Jean-François, 60 ans et une belle chevelure blanche, a aussi joué de la calculette avec le simulateur mis en place par le SNES. Avec la réforme, il perdrait lui 600 euros. « Les salaires sont faibles, c’est pour ça que nos retraites étaient calculées sur les six derniers mois, cela compensait la faiblesse », explique-t-il.

A priori, étant proche de la retraite, il ne devrait toutefois pas être concerné. « Mais bon, je n’ai aucune confiance dans leurs promesses », ajoute-t-il. Tout comme Séverine : « Cela coûterait 10 milliards d’euros de revaloriser nos salaires, dans le contexte actuel, vous pensez qu’ils vont le faire ? ». Professeur de physique chimie, Benoît, 37 ans, est aussi très dubitatif « des contreparties que le gouvernement veut nous proposer en échange d’augmentations ».

« J’ai participé à la grève du Bac en juillet, c’est la seule chose qui leur fait un peu peur », regrette-t-il, avant de questionner : « Vous trouvez ça normal de finir les fins de mois à découvert, alors que ma femme et moi, on est deux actifs, tous les deux enseignants, et qu’on souhaite proposer à nos deux enfants des activités, sans que ce soit des sacrifices. »

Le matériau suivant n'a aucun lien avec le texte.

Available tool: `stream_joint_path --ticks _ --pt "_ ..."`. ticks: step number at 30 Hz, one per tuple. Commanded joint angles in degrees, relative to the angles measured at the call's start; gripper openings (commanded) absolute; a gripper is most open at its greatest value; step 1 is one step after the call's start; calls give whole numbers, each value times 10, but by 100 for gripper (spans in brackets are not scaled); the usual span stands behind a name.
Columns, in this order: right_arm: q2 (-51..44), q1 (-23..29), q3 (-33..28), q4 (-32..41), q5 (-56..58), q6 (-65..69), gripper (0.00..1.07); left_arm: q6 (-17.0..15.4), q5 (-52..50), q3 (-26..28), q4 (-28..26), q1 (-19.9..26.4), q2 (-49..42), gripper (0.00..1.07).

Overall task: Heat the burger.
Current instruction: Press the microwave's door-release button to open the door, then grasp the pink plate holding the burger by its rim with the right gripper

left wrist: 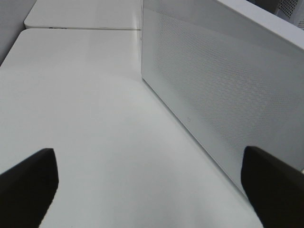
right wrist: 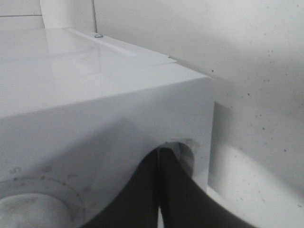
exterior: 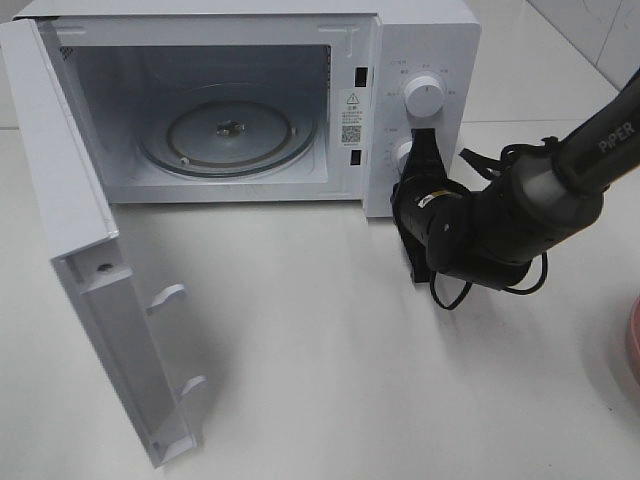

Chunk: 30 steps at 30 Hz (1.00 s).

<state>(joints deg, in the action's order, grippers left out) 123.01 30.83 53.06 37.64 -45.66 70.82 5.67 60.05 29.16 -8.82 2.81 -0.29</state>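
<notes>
The burger is out of view. The white microwave (exterior: pixel 420 40) stands with its door (exterior: pixel 90 260) swung wide open, and its glass turntable (exterior: pixel 228 135) is bare. My right gripper (exterior: pixel 421 138) is shut with nothing between its fingers. Its tips rest against the control panel, at the lower knob (exterior: pixel 403 152) and under the upper knob (exterior: pixel 425 97). In the right wrist view the shut fingertips (right wrist: pixel 159 159) press on the panel front. My left gripper (left wrist: pixel 148 161) is open, its dark fingers (left wrist: pixel 28 185) spread wide over bare table beside the microwave's perforated side wall (left wrist: pixel 218 90).
A pink plate (exterior: pixel 634 345) just shows at the table's right edge. The open door sticks out toward the front left. The right arm (exterior: pixel 520 205) and its cable loop lie in front of the control panel. A tiled wall rises behind the table.
</notes>
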Motion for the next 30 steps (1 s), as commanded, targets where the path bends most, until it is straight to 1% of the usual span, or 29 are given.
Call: stream_joint_path --ticks 1,5,14,17,21,26,30 --pt "-26 -9 -1 -34 -37 5 0 -2 -6 -3 -2 -2 -12 100" --pt "-42 -9 -17 -65 16 1 0 -2 -6 -3 -3 -2 -12 100" --pt "-70 -9 -50 -81 45 -10 0 -2 -6 -3 -3 -2 -12 100" --pt "-83 -9 -62 -103 84 -15 0 -2 -6 -3 -3 -2 -12 100" --pt "-94 -9 -76 -119 98 -18 0 -2 -6 -3 -3 -2 -12 100" --pt "-117 -9 -92 -150 125 -58 0 -2 -6 -3 -3 -2 -12 100" --pt "-142 -9 -92 -189 195 -116 0 -2 -6 -3 -3 -2 -12 100"
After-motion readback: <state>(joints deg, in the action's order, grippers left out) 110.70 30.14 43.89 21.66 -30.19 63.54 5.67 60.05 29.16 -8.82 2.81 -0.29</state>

Professeurs en collège, Jean-François, Florent, et Benoît sont venus d'Istres pour manifester.
Professeurs en collège, Jean-François, Florent, et Benoît sont venus d'Istres pour manifester. - C. Delabroy / 20 Minutes

«Quand on est jeune, on pense à la retraite oui»

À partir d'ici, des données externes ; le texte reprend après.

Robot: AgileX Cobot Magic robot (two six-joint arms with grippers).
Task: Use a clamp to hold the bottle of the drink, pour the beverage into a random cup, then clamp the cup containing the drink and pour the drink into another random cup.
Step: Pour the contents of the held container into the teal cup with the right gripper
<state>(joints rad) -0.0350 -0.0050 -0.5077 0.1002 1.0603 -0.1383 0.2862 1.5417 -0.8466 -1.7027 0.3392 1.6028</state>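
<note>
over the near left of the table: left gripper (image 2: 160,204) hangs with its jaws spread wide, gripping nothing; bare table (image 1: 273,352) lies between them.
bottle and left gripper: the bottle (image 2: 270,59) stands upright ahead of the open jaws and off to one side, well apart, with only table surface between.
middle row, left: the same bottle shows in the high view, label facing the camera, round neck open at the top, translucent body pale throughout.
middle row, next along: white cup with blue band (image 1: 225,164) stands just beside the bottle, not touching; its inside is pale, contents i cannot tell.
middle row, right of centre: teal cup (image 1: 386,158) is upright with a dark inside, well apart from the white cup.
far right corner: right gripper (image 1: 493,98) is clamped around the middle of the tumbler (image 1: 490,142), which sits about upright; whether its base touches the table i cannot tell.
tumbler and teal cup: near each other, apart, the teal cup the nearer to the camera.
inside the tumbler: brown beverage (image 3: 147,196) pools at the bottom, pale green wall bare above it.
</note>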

A ses côtés, Florent, 34 ans, a le sourire large et l’humour au diapason : « Je suis à 1783 euros par mois après 7 ans d’ancienneté, pour un concours de niveau Bac + 5. Pour une retraite à taux plein, il faudrait que je travaille jusqu’à 71 ans. J’espère que j’aurai un hologramme comme Mélenchon, que d’ici là la technologie aura avancé ! » Quitter la profession ? Il dit y penser depuis deux semaines. « Peut-être partir à l’étranger, enseigner, car c’est une vraie vocation », confie-t-il.

Marie-Line, elle, est à la retraite depuis septembre mais bel et bien présente dans le cortège. « J’ai eu la chance de pouvoir partir jeune, à 57 ans, raconte cette ancienne directrice d’école à Marseille. Je n’aurais physiquement pas pu aller jusqu’à 64 ans. Là, la retraite que j’ai me permet de vivre correctement et de mettre à profit mon temps pour m’engager dans des associations, pour aider les jeunes. » Et sa fille Mathilde, qui s’apprête à passer le concours pour devenir professeur des écoles. Elle n’en est pas à sa première manif et avoue penser à sa retraite. « Quand on est jeune, on y pense oui. Comment je vais grandir, comment on va vieillir… » Mais pas de quoi la faire renoncer pour autant au concours. « Si on commence à dire qu’on n’éduque pas les enfants... », lance-t-elle, alors que les voix s’échauffent et que chacun se dit prêt à reconduire le mouvement.